Johannes Ponts (also: Joannes, Jan, Hans or Joes) (March 26th 1713, Hoensbroek - August 14th 1743, Rekem) was a knacker and the oldest son of knacker and accused leader of the Bokkenrijders Mathijs Ponts. He was prosecuted during the first trial.
Personal life
Johannes Ponts was born on or before March 26th 1713 and baptised that same date. He was the oldest son and the second child of Mathijs Ponts and Maria Bemelmans. He grew up together with 8 siblings (Ida, Peter, Gertrudis, Hendrik, Maria, Margaretha, Matthias en Reinerus) at the Akerstraat in Hoensbroek. He learned the skill of being a knacker from his father. His family called him Hans, although he was also known as Joes in a statement from his brother Peter.
As a young man, Johannes marries Anna Odilia Edel, a knacker's daughter from Düsseldorf. After her passing in 1740 he remarries his second cousin, Anna Gertrudis Ponts. (People didn't let their child marry with a knacker, since they were social pariahs in the 18th century. That's the reason knacker families often married eachother, sometimes even within their own family.) Johannes became father of at least 2 children, one from each marriage.
In 1743, Johannes' father Mathijs, his brother Peter and sister Maria got arrested and imprisoned; people thought they were part of the Bokkenrijders. His brother Hendrik was also accused, but he fled and managed to escape imprisonment. Johannes' older sister Ida got arrested a few months later, together with her husband, Johannes Honoffs. Mathijs, Peter, Maria, and Ida Ponts and Johannes Honoffs all got executed as Bokkenrijder.
Arrest and escape
Even before the Bokkenrijderstrials Johannes and Anna Gertrudis get accused of having committed multiple burglaries. Johannes even gets accused of having been a part of the murder on his father in law and name buddy Johannes 'Jan' Ponts. On February 15th 1742 the couple gets detained and locked up in Eschweiler, but Johannes manages to escape after only a few days. Anna Gertrudis gets released on August 10th; it looks like she did not have anything to do with the burglary. What happened to their children in the meantime is unknown; but Johannes' brother in law Joannes Honoffs states that Johannes' sister Maria Ponts had a child with her of about three to four years old, which means it could've been possiblibly been the child of Johannes and Anna Gertrudis.
People think that Johannes, after his escape, roamed through the area for about a year, in which he committed burglaries here and there. The rumor went that in the summer of 1742, he rode a stolen horse on the 'Aeckerbaan' (Akerstraat).
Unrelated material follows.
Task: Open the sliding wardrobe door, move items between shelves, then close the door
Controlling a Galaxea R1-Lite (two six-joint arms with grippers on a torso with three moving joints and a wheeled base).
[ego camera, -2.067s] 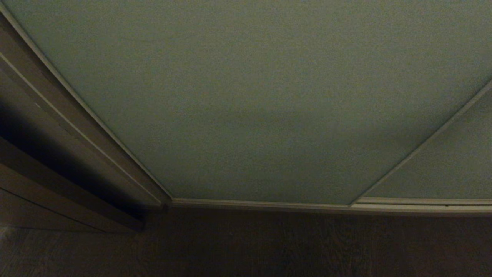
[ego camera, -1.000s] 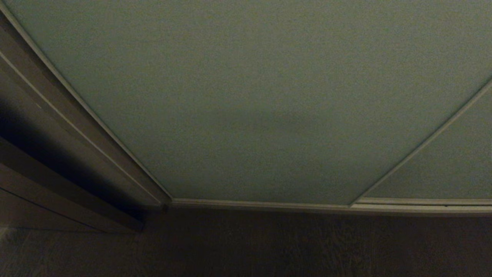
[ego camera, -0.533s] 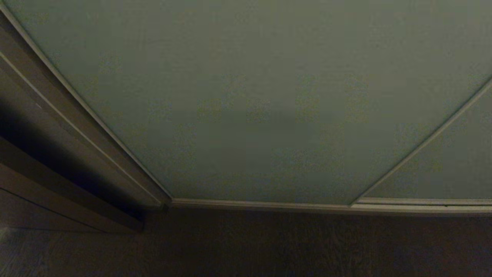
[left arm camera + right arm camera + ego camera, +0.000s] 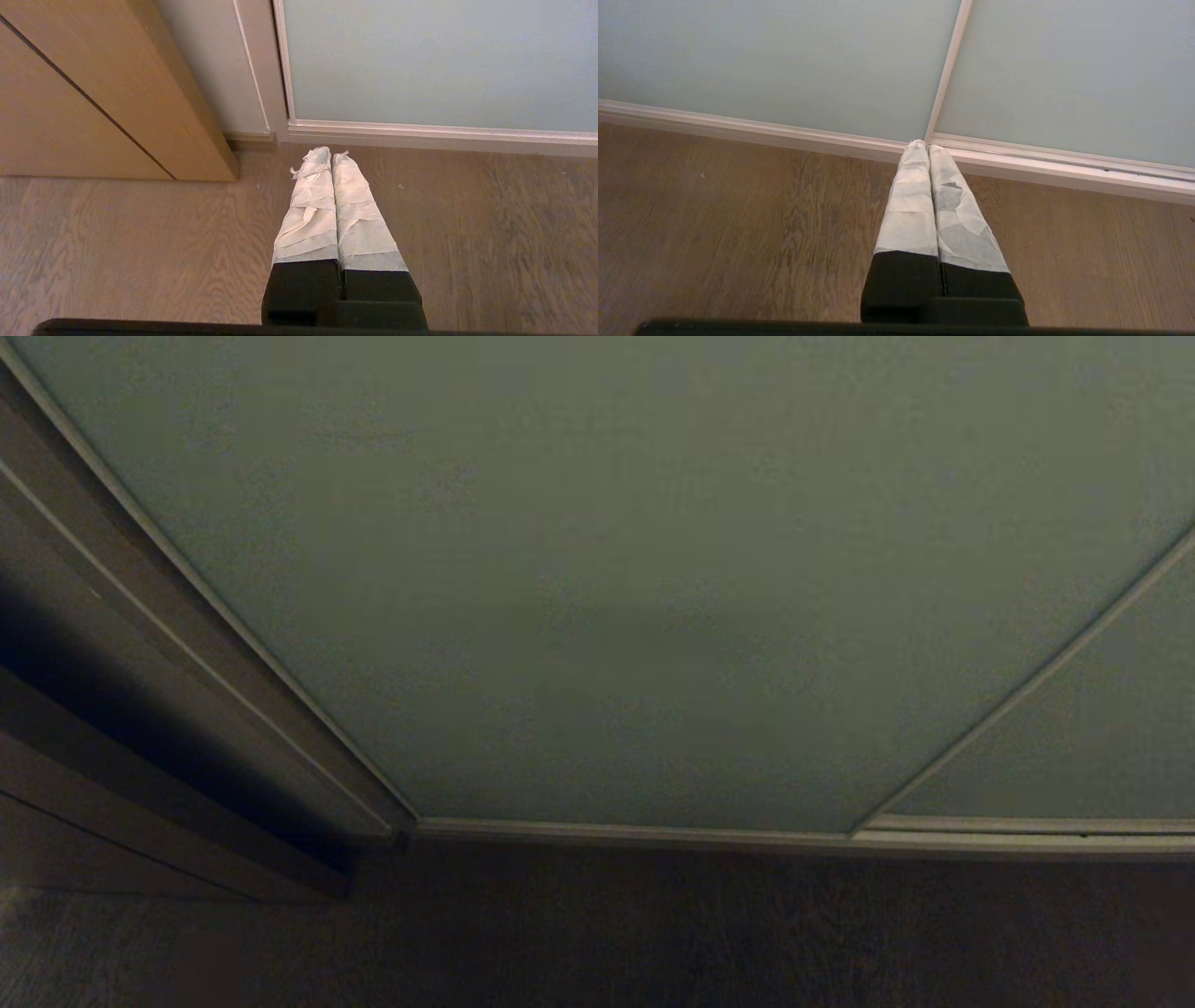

In the summer of 1742 a few family members would have stolen a horse from the meadow from farm 'Aldenhof'; there is a possibility Johannes Ponts and his wife Anna Gertrudis Ponts were a part of this. This could've been the stolen horse he rode around on.
Trial
On April 2nd 1743, there's a burglary that happened in 's-Gravenvoeren. The victims give a specific description of one of the culprits, and that description leads to another arrest of Johannes on April 18th 1743. He gets interrogated under torture on May 24th, 25th and may 30th. He pleads guilty and gets convicted. In the verdict only the crimes around his own living area were included, not the crimes in Hoensbroek where his father and siblings were convicted for. That is why Johannes' trial is mostly disconnected from the Bokkenrijderstrials which were happening, although he does get accused by most suspects who also accuse Mathijs and Peter Ponts. The chance is there that Johannes actually committed the crimes he got convicted for, although it could be that the knackers were used as scapegoat. On August 14th 1743 the thirteen year old Johannes was hanged in the county known as Rekem.
The fate of Anna Gertrudis
Anna Gertrudis departs to the family of Mathijs Ponts in Hoensbroek in 1742 after she had been let free, but in December she gets banned from Hoensbroek as foreigner. Mathijs has to pay for the costs. On April 17th 1743, a day before Johannes got arrested, Anna Gertrudis gets arrested together with some other women in the house of the widow of a knacker, and brought to the Castle of Montfort. She purposely doesn't tell the persecutors that she is the wife of Johannes Ponts. Not strange, since she's been imprisoned together with him before, and hasn't seen him in a while. On January 7th 1744 she gets released due to lack of evidence; Johannes has died by then. She disappears and never lets anything know of herself anymore.